:: WORK ITEM ::
Take the records below from their first line to the line with "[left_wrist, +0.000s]", and restate those lines word for word.

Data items
--------------------------------

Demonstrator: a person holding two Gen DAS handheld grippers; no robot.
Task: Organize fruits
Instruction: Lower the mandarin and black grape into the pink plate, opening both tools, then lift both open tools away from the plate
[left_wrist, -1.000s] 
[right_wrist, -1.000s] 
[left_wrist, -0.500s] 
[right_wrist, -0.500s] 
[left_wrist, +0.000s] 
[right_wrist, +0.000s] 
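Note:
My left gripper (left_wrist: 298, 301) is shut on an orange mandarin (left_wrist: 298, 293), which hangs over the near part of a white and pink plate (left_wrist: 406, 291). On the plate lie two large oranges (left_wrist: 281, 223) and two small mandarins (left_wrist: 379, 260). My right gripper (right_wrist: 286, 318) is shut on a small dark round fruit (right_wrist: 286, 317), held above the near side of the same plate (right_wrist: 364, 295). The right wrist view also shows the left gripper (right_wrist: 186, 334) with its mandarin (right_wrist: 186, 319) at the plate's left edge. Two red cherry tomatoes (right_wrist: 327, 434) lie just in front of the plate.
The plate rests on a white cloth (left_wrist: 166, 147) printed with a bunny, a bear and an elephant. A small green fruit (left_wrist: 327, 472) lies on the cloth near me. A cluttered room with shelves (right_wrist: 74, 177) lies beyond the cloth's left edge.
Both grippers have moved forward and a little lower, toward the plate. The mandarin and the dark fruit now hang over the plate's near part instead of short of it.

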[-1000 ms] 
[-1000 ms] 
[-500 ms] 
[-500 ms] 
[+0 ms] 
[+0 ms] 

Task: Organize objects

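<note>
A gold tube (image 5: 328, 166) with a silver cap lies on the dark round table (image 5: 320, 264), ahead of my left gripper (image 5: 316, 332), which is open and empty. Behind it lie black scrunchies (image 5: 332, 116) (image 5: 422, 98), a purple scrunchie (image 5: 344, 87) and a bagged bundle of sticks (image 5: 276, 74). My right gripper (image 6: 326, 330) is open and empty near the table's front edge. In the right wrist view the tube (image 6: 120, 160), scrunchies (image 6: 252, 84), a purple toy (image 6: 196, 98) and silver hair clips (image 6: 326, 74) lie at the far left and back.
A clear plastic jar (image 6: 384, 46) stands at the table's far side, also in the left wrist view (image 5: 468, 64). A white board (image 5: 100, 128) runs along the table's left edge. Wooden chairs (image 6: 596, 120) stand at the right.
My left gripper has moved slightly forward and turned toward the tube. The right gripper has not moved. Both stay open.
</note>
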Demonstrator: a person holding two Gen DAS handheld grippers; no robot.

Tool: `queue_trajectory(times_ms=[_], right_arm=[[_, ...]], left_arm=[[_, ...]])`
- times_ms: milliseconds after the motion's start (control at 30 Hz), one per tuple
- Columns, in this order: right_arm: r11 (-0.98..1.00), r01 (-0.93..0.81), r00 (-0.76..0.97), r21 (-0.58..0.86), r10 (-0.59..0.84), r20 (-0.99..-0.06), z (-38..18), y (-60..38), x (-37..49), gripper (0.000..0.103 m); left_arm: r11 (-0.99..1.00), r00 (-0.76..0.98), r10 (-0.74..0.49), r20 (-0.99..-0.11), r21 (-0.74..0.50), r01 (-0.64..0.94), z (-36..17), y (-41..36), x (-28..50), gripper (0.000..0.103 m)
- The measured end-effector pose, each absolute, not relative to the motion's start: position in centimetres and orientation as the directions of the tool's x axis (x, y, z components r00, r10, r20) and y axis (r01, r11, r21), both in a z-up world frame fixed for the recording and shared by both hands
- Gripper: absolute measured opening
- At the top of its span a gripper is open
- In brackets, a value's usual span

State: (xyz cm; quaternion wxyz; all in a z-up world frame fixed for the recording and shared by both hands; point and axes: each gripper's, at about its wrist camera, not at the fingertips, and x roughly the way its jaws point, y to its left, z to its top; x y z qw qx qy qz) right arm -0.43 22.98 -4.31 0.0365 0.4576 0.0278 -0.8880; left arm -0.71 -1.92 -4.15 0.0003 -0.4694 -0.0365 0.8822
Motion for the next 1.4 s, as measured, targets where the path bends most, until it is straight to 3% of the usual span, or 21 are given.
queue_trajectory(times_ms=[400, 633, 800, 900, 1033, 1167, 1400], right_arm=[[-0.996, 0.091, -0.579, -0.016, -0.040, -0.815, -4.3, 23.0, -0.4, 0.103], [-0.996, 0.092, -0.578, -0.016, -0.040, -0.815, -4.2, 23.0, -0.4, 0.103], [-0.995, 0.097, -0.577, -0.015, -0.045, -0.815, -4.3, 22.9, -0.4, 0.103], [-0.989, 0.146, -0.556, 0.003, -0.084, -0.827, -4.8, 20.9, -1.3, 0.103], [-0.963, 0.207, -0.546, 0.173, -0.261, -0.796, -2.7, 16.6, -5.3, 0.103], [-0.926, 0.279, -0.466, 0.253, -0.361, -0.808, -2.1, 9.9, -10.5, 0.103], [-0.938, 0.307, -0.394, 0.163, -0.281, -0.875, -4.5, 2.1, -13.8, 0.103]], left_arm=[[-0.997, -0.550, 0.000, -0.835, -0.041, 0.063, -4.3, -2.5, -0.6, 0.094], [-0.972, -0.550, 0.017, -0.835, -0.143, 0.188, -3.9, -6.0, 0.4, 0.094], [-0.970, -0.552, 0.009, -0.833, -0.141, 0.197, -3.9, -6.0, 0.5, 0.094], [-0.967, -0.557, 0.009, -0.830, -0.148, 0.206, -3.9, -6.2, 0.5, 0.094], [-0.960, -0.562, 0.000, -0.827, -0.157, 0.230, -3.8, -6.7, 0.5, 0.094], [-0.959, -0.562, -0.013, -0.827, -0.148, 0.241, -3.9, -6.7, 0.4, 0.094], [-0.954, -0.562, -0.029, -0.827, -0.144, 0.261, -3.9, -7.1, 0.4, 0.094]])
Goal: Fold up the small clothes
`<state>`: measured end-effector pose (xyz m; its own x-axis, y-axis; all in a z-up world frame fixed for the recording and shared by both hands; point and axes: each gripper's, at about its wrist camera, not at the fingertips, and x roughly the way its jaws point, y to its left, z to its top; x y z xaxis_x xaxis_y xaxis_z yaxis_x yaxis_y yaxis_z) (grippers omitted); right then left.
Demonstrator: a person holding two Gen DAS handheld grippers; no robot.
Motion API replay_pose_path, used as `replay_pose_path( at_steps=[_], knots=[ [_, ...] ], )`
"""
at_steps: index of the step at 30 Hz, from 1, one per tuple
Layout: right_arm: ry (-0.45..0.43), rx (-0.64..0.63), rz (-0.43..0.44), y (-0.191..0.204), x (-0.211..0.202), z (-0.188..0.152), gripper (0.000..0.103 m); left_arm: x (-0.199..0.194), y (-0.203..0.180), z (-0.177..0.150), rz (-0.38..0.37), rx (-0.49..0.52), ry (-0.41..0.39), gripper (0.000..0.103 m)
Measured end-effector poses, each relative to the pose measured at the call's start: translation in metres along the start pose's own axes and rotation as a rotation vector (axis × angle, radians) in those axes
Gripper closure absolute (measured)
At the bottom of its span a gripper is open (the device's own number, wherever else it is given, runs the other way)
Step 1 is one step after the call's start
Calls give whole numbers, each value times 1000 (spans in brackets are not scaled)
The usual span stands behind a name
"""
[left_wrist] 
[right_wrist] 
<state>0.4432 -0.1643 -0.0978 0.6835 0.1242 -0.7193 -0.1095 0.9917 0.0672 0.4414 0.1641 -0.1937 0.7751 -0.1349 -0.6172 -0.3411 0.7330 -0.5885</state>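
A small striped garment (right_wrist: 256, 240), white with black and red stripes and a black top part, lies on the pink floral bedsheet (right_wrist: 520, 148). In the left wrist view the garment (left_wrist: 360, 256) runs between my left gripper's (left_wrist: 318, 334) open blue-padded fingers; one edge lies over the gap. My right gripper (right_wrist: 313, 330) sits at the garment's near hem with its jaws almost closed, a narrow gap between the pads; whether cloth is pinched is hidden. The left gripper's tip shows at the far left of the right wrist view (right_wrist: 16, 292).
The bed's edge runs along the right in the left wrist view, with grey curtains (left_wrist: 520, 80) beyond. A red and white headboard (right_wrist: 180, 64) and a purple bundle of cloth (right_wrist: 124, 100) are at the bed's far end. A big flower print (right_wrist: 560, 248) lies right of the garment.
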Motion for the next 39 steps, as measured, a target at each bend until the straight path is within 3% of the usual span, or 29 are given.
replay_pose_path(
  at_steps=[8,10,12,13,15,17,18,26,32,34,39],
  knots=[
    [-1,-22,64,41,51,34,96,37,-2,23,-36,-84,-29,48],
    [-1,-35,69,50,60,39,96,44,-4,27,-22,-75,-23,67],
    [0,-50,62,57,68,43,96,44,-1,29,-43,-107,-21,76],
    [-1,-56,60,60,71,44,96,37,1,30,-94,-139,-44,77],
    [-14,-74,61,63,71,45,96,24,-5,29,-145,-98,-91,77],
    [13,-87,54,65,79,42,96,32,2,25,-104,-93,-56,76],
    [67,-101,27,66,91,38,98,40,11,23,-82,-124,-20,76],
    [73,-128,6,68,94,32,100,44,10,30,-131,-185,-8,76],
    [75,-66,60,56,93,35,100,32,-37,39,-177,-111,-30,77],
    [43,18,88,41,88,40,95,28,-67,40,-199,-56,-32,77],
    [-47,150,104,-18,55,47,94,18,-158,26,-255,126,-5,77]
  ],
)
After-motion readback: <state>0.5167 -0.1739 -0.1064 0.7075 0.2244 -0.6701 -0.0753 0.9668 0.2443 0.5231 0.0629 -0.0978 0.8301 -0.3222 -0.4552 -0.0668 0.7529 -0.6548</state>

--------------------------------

:: ANSWER FOR THIS EXERCISE ::
Demonstrator: a person holding two Gen DAS handheld grippers; no robot.
Task: Organize fruits
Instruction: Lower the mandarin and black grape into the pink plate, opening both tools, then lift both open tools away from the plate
[left_wrist, -1.000s] 
[right_wrist, -1.000s] 
[left_wrist, -0.500s] 
[right_wrist, -0.500s] 
[left_wrist, +0.000s] 

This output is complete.